I am migrating part of a mysql database into AWS. The data in question is 99% write, and each row has about 1k of varchar fields, a datetime and 4 ints.

I estimate that we will need between 20-25k records inserted/hour during peak times.

I ran iostat -h on the current database, and it reported around 40 tps.

How do I figure out what type of IOPS I'll need?

3 Answers 3


You'll have to test it.

You could do some back of the envelope calculations to approximate the number of I/Os per insert, multiply it by the number of transactions per second, add in some buffer room etc, but it's much easier to just test it.

The easiest thing to do is to allocate a best guess, then go back and increase or decrease it to match you're real world testing. This is one of the luxuries of using a cloud based environment, hardware changes are low in capital costs and such changes usually require only config updates. With EBS volumes you can't just increase the number of IOPS, you'd have to scale up the size of the volume as well1. You can always just create a new volume and copy your data over. There will be some downtime but if you're data isn't huge it shouldn't be much as it'd be a raw copy.

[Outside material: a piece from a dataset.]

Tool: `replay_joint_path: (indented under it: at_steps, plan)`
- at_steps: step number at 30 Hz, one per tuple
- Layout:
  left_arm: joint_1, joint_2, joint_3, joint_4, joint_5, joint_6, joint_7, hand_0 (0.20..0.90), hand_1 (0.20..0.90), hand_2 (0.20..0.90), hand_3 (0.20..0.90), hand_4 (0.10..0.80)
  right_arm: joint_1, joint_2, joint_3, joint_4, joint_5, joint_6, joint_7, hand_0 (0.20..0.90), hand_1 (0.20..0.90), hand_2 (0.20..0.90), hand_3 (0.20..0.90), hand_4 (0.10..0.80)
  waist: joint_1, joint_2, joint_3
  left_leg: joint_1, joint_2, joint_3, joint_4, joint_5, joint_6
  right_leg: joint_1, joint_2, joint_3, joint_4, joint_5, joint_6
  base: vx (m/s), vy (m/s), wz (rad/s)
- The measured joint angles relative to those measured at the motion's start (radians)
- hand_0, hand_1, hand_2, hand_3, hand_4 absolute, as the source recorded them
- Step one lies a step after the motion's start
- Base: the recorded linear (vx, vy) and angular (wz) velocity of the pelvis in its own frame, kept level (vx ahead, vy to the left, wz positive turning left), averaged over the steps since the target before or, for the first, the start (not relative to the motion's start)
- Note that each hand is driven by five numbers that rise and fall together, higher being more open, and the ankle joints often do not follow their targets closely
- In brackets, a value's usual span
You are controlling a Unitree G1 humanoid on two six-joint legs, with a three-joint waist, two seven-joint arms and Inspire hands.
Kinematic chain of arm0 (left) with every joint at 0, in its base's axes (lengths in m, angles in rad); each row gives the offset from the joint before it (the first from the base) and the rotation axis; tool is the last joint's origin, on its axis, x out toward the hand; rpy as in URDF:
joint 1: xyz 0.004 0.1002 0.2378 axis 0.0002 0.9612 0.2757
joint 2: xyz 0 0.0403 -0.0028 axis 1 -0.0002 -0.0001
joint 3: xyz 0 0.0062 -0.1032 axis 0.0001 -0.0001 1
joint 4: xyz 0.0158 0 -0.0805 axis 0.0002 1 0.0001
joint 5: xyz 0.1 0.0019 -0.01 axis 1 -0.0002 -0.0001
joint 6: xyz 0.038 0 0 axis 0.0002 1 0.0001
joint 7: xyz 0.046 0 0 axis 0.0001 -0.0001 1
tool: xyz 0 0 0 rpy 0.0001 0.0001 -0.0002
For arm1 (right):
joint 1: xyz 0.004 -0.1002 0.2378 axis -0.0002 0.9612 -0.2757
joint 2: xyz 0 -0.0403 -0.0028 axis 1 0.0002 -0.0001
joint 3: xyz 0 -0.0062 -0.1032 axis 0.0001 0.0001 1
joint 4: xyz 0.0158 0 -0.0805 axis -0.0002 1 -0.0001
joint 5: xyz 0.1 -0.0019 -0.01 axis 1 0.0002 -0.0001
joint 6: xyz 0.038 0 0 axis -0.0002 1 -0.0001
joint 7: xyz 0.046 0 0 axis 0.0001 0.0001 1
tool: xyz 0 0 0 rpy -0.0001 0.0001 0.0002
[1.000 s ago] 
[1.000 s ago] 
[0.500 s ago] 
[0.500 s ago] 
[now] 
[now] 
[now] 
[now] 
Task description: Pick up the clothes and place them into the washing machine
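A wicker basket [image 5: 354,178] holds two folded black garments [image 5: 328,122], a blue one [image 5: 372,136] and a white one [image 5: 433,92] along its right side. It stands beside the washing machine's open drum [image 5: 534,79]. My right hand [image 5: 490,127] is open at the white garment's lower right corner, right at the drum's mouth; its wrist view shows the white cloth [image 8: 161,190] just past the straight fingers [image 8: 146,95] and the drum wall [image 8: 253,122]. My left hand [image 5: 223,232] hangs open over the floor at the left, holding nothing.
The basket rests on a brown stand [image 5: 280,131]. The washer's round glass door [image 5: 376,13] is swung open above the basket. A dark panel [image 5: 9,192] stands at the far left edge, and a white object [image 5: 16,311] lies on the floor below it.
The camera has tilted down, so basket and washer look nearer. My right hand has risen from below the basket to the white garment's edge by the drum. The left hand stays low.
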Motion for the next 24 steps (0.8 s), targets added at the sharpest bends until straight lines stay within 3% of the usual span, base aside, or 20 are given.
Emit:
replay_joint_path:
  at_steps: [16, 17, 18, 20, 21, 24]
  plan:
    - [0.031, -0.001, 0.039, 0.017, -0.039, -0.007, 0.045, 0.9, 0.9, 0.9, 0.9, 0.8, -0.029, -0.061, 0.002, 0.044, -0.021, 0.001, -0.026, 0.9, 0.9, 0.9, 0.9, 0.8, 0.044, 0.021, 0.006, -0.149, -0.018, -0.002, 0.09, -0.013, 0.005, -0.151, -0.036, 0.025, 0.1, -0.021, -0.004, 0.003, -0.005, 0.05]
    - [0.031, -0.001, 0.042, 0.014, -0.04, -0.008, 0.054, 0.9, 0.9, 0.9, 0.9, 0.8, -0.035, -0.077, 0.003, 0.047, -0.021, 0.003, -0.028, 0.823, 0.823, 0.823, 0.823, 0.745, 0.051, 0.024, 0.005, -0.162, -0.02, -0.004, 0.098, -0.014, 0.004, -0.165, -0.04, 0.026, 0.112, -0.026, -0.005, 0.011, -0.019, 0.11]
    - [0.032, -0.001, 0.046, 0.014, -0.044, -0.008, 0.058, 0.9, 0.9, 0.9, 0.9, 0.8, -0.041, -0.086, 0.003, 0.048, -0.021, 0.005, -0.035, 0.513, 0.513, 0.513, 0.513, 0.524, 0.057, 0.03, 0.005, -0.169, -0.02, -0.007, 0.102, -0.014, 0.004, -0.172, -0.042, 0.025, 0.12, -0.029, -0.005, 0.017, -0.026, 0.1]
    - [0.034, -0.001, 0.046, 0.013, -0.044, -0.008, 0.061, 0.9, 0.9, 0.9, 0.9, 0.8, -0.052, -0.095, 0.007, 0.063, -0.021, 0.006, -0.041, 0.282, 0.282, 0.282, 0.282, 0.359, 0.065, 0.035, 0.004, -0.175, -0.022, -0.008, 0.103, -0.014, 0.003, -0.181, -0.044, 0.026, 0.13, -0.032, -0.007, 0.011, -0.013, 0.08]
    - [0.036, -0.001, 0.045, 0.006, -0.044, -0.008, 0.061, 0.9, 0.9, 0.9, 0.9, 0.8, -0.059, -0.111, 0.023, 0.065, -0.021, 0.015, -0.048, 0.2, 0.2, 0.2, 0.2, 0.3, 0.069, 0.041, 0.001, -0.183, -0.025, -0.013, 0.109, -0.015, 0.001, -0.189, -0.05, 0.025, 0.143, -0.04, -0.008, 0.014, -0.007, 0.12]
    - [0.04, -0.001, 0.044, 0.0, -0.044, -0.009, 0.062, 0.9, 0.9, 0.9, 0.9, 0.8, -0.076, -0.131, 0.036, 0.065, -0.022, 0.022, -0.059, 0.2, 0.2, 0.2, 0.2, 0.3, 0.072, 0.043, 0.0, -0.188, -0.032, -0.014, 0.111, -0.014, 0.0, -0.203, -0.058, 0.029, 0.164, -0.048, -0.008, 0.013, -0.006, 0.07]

Here's a guess at the number of I/Os necessary. Again it's just a guess though as the specifics depend on the number of indexes and whether your traffic flow will be smooth or spikey. At 25K tx/hour you've got ~7 tx/sec. The size of each row isn't particularly relevant as it's less than the size of a single I/O (4K). Each transaction will do somewhere between 1-5 IOP (primary insert plus a couple index tree inserts) so let's say ~35/s.

I say start out with the bare minimum of 100 IOPS and scale up if necessary.

  • 1
    BTW, as a followup to this: we set up a 300GB database, and that meant a minimum of 1000 IOPS. After about 6 months live on RDS we have been 0 incidents due to I/O issues. Probably overkill, but as close to fire & forget as you can get.
    – chris
    Apr 28, 2014 at 22:00
  • Based on your load - you don't need provisioned IOPs. Unless you're going to be needing in excess of 2500-3500 total IOPs, the standard storage will do at 300GB (because of EBS striping).
    – Ross
    May 7, 2014 at 16:50

I used the basic iostat (iostat -h) tool to get an idea of how many iops I was currently using. From that I extrapolated how much I'd use if I was under 4 times that amount of load and went with that amount. For me that worked out to 780 IOPS so I went with 800 IOPS.

  • iostat -h is reporting around 40 tps, so does that correspond to 40 iops? That would match the numbers that @sehrope calculated.
    – chris
    Aug 1, 2013 at 15:39
  • 1
    That's correct.
    – Mark D
    Aug 2, 2013 at 13:18

I use iostat to determine the amount of IOPS my application is performing. iostat reports this as tps. KB/t helps you determine if the amount of the transfer is less than the chunk size, 256 KiB. I run iostat with a one second wait time, i.e. iostat -w 1.